Editorial: Portsmouth poised for huge mistake with Meeks hire

The Virginian-Pilot & Daily Press Editorial Board, The Virginian-Pilot

We regret to inform you that Portsmouth officials are at it again.

Charged with the important decision to come before the City Council — the hiring of a new city manager — members appear bullishly determined to set aside all reason, and do something so wrong-headed that it defies comprehension.

The council’s consideration of Danny Meeks, former council member and recently defeated candidate for mayor, should have citizens outraged. Meeks cannot claim to meet the minimum qualifications for the job and didn’t apply to serve. Hiring him would be malpractice.

And yet, the council voted 4-3 on Jan. 13 to hire Meeks as manager. Council members Bill Moody, Christopher Woodard Jr., Paul Battle and Vice Mayor De’Andre Barnes voted in favor; Mayor Shannon Glover and council members Lisa Lucas-Burke and Mark Whitaker opposed the move.

Portsmouth has been without a permanent manager since September, when Lydia Pettis Patton resigned after serving five years in that role and 35 with the city. She had planned to retire in December but departed earlier as the turmoil in Portsmouth made her position untenable.

The council was going to discuss Pettis Patton’s job performance at the meeting during which she tendered her resignation, a meeting at which the council also fired City Attorney Solomon Ashby. And it followed shortly after Pettis Patton had placed former Police Chief Angela Greene on administrative leave.

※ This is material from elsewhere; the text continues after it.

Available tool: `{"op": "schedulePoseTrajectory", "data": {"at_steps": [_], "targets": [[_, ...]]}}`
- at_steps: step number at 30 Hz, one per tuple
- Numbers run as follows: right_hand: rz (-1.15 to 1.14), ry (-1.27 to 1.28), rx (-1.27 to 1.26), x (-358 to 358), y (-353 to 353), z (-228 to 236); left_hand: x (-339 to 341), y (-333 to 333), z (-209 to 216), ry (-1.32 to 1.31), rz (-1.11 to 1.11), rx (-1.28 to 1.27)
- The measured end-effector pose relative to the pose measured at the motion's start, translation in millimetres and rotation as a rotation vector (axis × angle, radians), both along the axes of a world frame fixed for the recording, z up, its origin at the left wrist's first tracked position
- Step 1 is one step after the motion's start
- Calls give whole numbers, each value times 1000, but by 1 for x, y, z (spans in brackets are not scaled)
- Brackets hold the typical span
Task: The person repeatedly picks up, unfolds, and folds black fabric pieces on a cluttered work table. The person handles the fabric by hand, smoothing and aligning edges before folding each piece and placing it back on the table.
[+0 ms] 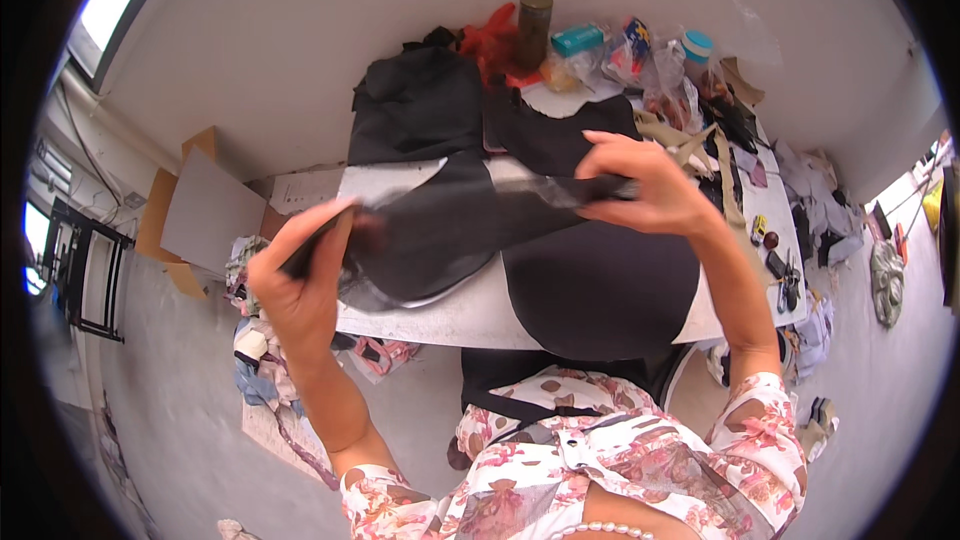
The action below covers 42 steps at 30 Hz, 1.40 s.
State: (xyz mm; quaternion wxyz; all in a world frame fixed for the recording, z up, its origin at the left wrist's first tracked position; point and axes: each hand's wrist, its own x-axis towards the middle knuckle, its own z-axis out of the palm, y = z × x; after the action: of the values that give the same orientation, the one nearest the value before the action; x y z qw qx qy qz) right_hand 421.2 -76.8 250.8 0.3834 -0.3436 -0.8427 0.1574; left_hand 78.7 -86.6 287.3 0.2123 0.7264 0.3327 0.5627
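A piece of black fabric (440, 235), blurred by motion, is stretched in the air between my two hands above the white table (450, 315). My left hand (305, 260) pinches its left end between thumb and fingers. My right hand (645, 185) grips the other end, with the fingers closed over a dark bunched part. Below my right hand lies a black fabric panel (605, 290) with a rounded near edge, overhanging the table's front. Another black cut piece (560, 130) with a curved edge lies farther back, partly hidden by my right hand.
Folded black fabric (415, 105) is piled at the back left. A red bag (490, 40), a dark jar (534, 30) and plastic bags line the back. Scissors (790, 285) lie at the right edge near fabric scraps (735, 180). A cardboard box (200, 210) stands on the left.
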Motion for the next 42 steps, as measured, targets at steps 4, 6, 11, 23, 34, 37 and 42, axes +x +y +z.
{"op": "schedulePoseTrajectory", "data": {"at_steps": [4,6,11,23,34,37,42], "targets": [[147,253,-303,29,-71,8,-34,-42,-26,-293,-271,-153],[286,513,-345,37,-101,6,-28,-29,-33,-242,-788,-197],[60,813,-379,47,-146,-14,15,-42,-53,-267,-250,-528],[-635,675,-432,88,-134,-102,90,25,-143,-164,-183,-731],[-935,414,-376,95,-100,-126,116,48,-160,252,220,-405],[-979,356,-357,94,-95,-129,117,47,-158,279,234,-408],[-1020,329,-326,94,-92,-132,120,47,-155,243,197,-478]]}}
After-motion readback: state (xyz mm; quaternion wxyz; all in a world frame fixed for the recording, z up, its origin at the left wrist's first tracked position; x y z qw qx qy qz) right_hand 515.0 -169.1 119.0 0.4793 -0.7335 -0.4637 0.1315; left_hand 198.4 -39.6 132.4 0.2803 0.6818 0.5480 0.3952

We could rehash the circumstances surrounding Greene’s administrative leave and subsequent firing in November, the controversy over what happened at the Confederate monument in June, but the simple fact is that Portsmouth is a city that needs stable, capable leadership more than ever.

Hiring Meeks would in no way accomplish that. While he served in public office, Meeks cannot claim to have to have academic credentials or work experience to make him a competitive candidate for this position. While the public does not have access to the more than 90 applications for that post, it’s no leap to assume some are far more qualified candidates on paper.

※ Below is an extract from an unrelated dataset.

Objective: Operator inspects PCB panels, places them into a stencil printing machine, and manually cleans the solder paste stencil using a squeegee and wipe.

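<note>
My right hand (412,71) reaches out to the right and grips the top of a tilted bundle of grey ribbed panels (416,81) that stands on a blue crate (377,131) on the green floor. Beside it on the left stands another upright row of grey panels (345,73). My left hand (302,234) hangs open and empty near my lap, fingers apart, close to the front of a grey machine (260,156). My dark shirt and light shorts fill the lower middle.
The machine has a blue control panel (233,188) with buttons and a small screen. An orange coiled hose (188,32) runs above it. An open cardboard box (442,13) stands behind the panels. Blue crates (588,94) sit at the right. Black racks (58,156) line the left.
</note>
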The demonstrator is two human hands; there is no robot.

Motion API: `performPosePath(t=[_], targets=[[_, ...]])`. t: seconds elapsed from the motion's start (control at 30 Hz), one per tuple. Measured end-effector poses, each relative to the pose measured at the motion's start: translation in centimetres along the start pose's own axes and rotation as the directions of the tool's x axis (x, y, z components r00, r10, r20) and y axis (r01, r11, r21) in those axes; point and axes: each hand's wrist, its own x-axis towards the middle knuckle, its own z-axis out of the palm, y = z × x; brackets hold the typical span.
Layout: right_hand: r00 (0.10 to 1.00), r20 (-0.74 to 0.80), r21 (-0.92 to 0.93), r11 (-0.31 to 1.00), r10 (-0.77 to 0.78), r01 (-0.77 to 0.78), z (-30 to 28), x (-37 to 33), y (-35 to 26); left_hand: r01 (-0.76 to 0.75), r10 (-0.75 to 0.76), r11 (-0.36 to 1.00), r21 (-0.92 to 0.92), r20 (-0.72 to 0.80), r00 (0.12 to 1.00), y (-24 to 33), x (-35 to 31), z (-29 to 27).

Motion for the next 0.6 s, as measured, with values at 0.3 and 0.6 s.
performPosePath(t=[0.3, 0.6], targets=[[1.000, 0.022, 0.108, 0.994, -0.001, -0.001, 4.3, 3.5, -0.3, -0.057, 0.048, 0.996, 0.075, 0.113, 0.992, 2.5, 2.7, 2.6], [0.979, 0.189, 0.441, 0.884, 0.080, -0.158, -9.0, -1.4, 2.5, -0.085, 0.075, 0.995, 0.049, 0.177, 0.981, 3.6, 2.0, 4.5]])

In truth, Meeks’ time on the council wasn’t terribly distinguished. Recall, for instance, that he endorsed an unconstitutional measure prohibiting council members from speaking about discussions held in closed session — only to reverse himself when he was fined by his colleagues for speaking to the media.

Like any CEO, a manager is expected to assembly a team of talented deputies, to delegate responsibilities so those versed in the details of sanitation, law enforcement, social services and other public agencies handle the day-in, day-out duties.

But the manager should also have the training and experience for that role. It helps to have an advanced degree in public administration, or at least experience as a deputy manager or leading a public department. That’s not an exhaustive list of qualifications, but it’s a good place to start.

Say this about Meeks: His desire to serve the public is laudable and deserves appreciation. He has served on the council, campaigned for mayor and seems to have a genuine desire to see Portsmouth become a better place to live and work.

But there is absolutely no way the council could justify putting Meeks in the manager’s post, not when that office desperately needs a talented, experienced administrator to enact bold policy solutions to tackle the city’s many problems.

Portsmouth needs radical change to improve the lives of its residents, facilitate economic growth, reduce violent crime, strengthen public schools, address racial unrest and inequality, and make that city a jewel of Hampton Roads.

There is no reason to believe Meeks can accomplish that, and it’s an affront to citizens — who deserve so much more from City Hall — that members would try to install him as manager. It’s as if they’ve learned nothing in recent years.

The council should abandon this sideshow and get down to business, sifting through the dozens of applications and choosing the type of manager that Portsmouth needs and in whom residents can have confidence.